# Data Preprocessing for Water Analysis in Mexico City

* Date : Aug 2025
* Author : Axel Daniel Malváez Flores
* Description : This notebook contains the data preprocessing steps for the water analysis project in Mexico City. It includes loading, cleaning, and transforming various datasets related to water consumption, property data, and population data.

### Libraries

In [95]:
import pandas as pd
import numpy as np
import geopandas as gpd

import json
import warnings

warnings.filterwarnings("ignore")

### Constants

In [96]:
# WATER DATASETS

# Data consumption during the whole 2019 by neighborhood
watConsPath="../raw-data/water/consumo/consumo_agua_historico_2019.csv"
# Municipalities with drought data and higher/lower probability of drought
droughtPath="../raw-data/water/sequia/Municipios_con_ sequia.xlsx"
# Water Reports in Mexico City by neighborhood.
reports2224Path="../raw-data/water/reportes/reportes_agua_2024_01.csv"
reportsHistory="../raw-data/water/reportes/reportes_agua_hist.csv"
# Hidric feasibility
hidFeasPath="../raw-data/water/factibilidad/factibilidad-hdrica.json"
# Consumption every two months by neighborhood
habPath=("../raw-data/water/consumo/consumo-habitacional-promedio-"
           "bimestral-de-agua-por-colonia-m3.json")    

# PROPERTY DATASETS

# Index SHF for housing price in the area
indexSHFPath="../raw-data/property-population/SHF/indice_SHF.csv"
# Population Growth Rate
growthRateAlcPath=("../raw-data/property-population/CrecimientoPoblacional/"
                     "poblacion_total_tasa_crecimiento_alcaldia_1.2.csv")
# Density
housesColPath=("../raw-data/property-population/"
                "Hogares por colonia/hogares_colonia.shp")
# Concentración habitacional
densPath = ("../raw-data/property-population/alta_concentracion/"
            "zonas_vivienda.shp")

# ALCALDIA DELIMITATION

alcaldiaPath = "../raw-data/water/sequia/limite-de-las-alcaldias.json"
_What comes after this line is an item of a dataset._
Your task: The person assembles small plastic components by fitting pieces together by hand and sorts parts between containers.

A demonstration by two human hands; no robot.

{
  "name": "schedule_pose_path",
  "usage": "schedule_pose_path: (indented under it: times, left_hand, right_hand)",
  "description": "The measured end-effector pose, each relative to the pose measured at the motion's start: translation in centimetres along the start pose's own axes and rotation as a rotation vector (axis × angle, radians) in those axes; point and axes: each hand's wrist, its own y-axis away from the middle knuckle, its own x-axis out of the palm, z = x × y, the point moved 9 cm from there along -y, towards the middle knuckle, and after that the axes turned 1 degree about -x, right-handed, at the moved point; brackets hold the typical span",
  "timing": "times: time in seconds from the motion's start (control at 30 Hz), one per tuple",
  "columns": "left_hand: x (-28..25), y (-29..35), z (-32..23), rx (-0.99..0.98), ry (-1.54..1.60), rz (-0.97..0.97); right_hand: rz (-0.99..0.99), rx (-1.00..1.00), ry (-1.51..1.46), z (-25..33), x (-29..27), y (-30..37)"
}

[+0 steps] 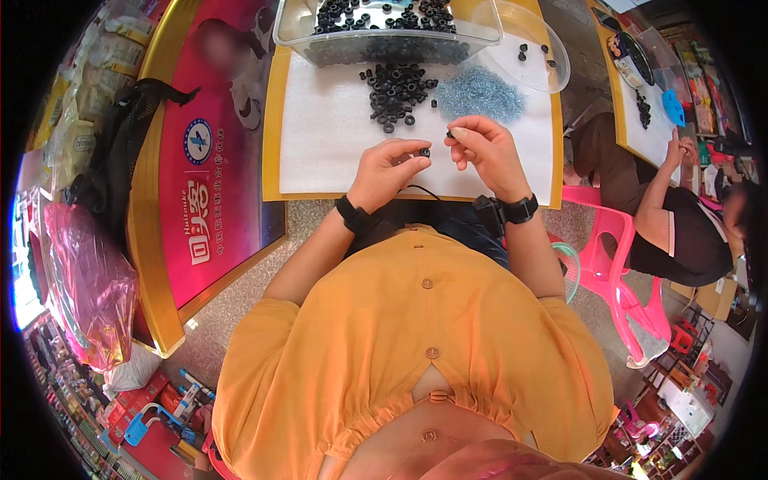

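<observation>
My left hand (390, 168) pinches a small black ring (425, 152) between thumb and fingertips over a white foam sheet (320, 136). A few centimetres to its right, my right hand (484, 148) has its fingertips closed on a tiny dark piece (450, 134); what that piece is cannot be made out. Just beyond both hands lies a loose heap of black rings (398, 90), and to its right a pile of small blue-grey metal washers (480, 94). Each wrist wears a black band.
A clear plastic bin (384, 36) of black rings stands at the far edge, its lid (532, 60) beside it. Another person (672, 216) sits on a pink plastic chair (616, 272) at a second table on the right. A pink bag (84, 280) hangs left.
</observation>
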Motion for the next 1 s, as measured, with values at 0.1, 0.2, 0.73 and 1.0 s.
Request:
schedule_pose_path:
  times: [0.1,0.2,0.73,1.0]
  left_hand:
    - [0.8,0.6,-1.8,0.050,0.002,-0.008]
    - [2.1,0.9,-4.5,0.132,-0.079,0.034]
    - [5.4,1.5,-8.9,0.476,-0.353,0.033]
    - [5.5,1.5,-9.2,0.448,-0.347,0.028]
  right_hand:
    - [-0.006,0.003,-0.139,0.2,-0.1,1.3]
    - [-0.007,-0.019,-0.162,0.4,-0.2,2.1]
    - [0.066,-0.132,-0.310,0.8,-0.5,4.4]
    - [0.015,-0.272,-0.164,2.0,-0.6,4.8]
### Data Reading and Preprocessing

In [97]:
# ---------------------
# WATER DATA
# ---------------------

# Water Consumption 2019
watCons19 = pd.read_csv(watConsPath)
watCons19.drop_duplicates(inplace=True)

# Drought MEX CITY
drought = pd.read_excel(droughtPath, sheet_name='MONITOR - SEMAFORO - USO EFIC')
cldCols = drought.columns.to_series().where(
    ~drought.columns.str.contains('^Unnamed'), '')
drought.columns = [x + '/' + y if x != '' else y 
                    for x, y in zip(cldCols, drought.iloc[0].astype(str))]
drought = drought.iloc[1:].reset_index().iloc[:,1:]

# Water Reports in Mexico City by neighborhood.
reports2224 = pd.read_csv(reports2224Path)
reportsHist = pd.read_csv(reportsHistory)

# Hidric feasibility
with open(hidFeasPath, "r", encoding="utf-8") as f : 
    feasFeat = json.load(f)
feasibility = gpd.GeoDataFrame.from_features(feasFeat["features"])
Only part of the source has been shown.